*Work required*. Restate every record exactly as it is written, while omitting the pictures it holds.

*** The records Section Begins ***

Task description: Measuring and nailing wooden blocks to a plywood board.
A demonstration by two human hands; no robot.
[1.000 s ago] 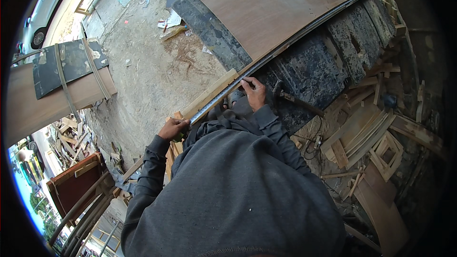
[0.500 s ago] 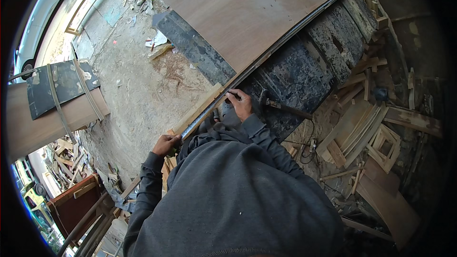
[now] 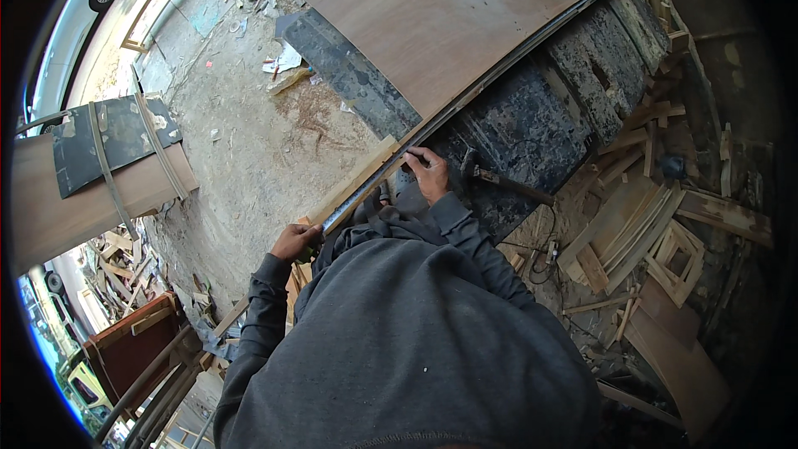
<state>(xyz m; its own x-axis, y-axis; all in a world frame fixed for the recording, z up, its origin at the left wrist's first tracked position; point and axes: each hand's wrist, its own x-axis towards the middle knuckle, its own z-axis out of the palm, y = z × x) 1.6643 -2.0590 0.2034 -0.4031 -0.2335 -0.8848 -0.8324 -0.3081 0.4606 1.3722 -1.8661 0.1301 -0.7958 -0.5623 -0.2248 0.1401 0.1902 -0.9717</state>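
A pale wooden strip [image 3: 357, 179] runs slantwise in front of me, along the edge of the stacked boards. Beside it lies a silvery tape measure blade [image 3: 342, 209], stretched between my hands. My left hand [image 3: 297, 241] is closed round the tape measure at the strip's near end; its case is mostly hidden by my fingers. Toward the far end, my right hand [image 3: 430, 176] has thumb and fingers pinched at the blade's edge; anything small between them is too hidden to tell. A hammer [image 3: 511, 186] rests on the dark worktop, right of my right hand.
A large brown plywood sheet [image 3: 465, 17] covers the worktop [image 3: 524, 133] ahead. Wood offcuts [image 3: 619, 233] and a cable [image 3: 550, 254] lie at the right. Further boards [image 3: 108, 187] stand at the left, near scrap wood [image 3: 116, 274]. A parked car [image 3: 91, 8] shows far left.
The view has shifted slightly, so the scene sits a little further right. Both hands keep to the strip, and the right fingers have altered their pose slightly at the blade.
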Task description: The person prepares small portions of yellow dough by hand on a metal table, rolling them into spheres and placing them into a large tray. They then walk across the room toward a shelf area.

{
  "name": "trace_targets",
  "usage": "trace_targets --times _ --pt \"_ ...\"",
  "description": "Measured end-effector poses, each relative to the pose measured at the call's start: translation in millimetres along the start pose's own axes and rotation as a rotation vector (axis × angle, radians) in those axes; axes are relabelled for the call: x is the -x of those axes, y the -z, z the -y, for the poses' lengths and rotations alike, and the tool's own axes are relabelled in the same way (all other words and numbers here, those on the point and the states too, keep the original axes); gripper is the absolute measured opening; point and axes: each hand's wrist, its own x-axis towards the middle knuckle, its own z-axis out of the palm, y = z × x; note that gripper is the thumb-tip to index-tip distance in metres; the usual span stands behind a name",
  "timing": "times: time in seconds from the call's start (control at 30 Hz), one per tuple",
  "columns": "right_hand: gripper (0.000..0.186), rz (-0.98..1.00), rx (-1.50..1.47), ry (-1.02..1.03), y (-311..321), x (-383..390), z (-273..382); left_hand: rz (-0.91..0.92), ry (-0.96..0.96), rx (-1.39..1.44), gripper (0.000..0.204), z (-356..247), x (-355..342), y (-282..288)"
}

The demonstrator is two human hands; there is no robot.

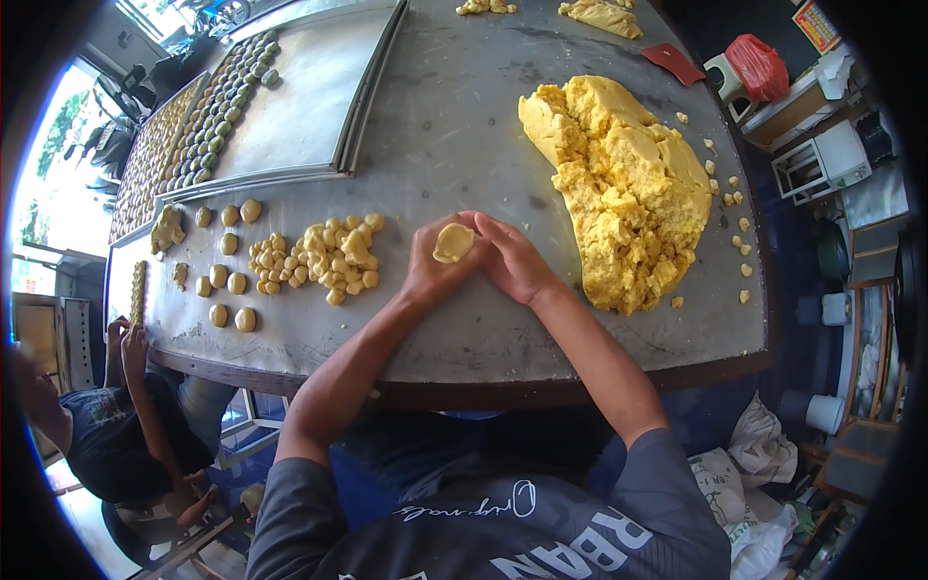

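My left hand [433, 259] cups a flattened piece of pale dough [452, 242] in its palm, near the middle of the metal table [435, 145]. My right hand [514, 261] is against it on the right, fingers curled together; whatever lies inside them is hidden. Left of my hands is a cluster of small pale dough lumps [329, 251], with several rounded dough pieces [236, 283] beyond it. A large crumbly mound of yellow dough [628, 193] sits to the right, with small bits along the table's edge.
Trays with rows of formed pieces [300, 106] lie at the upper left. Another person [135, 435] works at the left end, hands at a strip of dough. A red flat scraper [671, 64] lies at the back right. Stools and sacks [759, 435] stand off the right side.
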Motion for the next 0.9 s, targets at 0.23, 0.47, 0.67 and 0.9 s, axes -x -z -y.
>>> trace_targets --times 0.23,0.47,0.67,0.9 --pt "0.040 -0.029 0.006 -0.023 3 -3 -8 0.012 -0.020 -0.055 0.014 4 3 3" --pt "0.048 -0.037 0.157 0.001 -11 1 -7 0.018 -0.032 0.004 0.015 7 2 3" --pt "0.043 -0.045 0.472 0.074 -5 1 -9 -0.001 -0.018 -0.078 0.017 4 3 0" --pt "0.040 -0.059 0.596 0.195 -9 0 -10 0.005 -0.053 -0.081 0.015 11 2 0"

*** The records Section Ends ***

*Solution for this exercise*.
Task description: Measuring and nailing wooden blocks to a plywood board.
A demonstration by two human hands; no robot.
[1.000 s ago] 
[0.500 s ago] 
[now] 
<state>(xyz m; its own x-axis, y-axis; all in a world frame fixed for the recording, z up, its origin at the left wrist's first tracked position; point and axes: each hand's wrist, its own x-axis towards the middle knuckle, its own z-axis out of the palm, y = z × x) 1.6643 -2.0590 0.2034 -0.4031 -0.2335 -0.8848 -0.8324 -0.3081 0.4606 1.3722 -1.8661 0.1301 -0.7958 -0.5623 -0.2248 0.1401 0.1902 -0.9717</state>
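A pale wooden strip [image 3: 357, 179] runs slantwise in front of me, along the edge of the stacked boards. Beside it lies a silvery tape measure blade [image 3: 342, 209], stretched between my hands. My left hand [image 3: 297, 241] is closed round the tape measure at the strip's near end; its case is mostly hidden by my fingers. Toward the far end, my right hand [image 3: 430, 176] has thumb and fingers pinched at the blade's edge; anything small between them is too hidden to tell. A hammer [image 3: 511, 186] rests on the dark worktop, right of my right hand.
A large brown plywood sheet [image 3: 465, 17] covers the worktop [image 3: 524, 133] ahead. Wood offcuts [image 3: 619, 233] and a cable [image 3: 550, 254] lie at the right. Further boards [image 3: 108, 187] stand at the left, near scrap wood [image 3: 116, 274]. A parked car [image 3: 91, 8] shows far left.
The view has shifted slightly, so the scene sits a little further right. Both hands keep to the strip, and the right fingers have altered their pose slightly at the blade.
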Task description: The person prepares small portions of yellow dough by hand on a metal table, rolling them into spheres and placing them into a large tray. They then walk across the room toward a shelf area.

{
  "name": "trace_targets",
  "usage": "trace_targets --times _ --pt \"_ ...\"",
  "description": "Measured end-effector poses, each relative to the pose measured at the call's start: translation in millimetres along the start pose's own axes and rotation as a rotation vector (axis × angle, radians) in those axes; axes are relabelled for the call: x is the -x of those axes, y the -z, z the -y, for the poses' lengths and rotations alike, and the tool's own axes are relabelled in the same way (all other words and numbers here, those on the point and the states too, keep the original axes); gripper is the absolute measured opening; point and axes: each hand's wrist, its own x-axis towards the middle knuckle, its own z-axis out of the palm, y = z × x; note that gripper is the thumb-tip to index-tip distance in metres; the usual span stands behind a name",
  "timing": "times: time in seconds from the call's start (control at 30 Hz), one per tuple",
  "columns": "right_hand: gripper (0.000..0.186), rz (-0.98..1.00), rx (-1.50..1.47), ry (-1.02..1.03), y (-311..321), x (-383..390), z (-273..382); left_hand: rz (-0.91..0.92), ry (-0.96..0.96), rx (-1.39..1.44), gripper (0.000..0.204), z (-356..247), x (-355..342), y (-282..288)"
}

The demonstrator is two human hands; there is no robot.


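My left hand [433, 259] cups a flattened piece of pale dough [452, 242] in its palm, near the middle of the metal table [435, 145]. My right hand [514, 261] is against it on the right, fingers curled together; whatever lies inside them is hidden. Left of my hands is a cluster of small pale dough lumps [329, 251], with several rounded dough pieces [236, 283] beyond it. A large crumbly mound of yellow dough [628, 193] sits to the right, with small bits along the table's edge.
Trays with rows of formed pieces [300, 106] lie at the upper left. Another person [135, 435] works at the left end, hands at a strip of dough. A red flat scraper [671, 64] lies at the back right. Stools and sacks [759, 435] stand off the right side.
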Motion for the next 0.9 s, targets at 0.23, 0.47, 0.67 and 0.9 s, axes -x -z -y.
>>> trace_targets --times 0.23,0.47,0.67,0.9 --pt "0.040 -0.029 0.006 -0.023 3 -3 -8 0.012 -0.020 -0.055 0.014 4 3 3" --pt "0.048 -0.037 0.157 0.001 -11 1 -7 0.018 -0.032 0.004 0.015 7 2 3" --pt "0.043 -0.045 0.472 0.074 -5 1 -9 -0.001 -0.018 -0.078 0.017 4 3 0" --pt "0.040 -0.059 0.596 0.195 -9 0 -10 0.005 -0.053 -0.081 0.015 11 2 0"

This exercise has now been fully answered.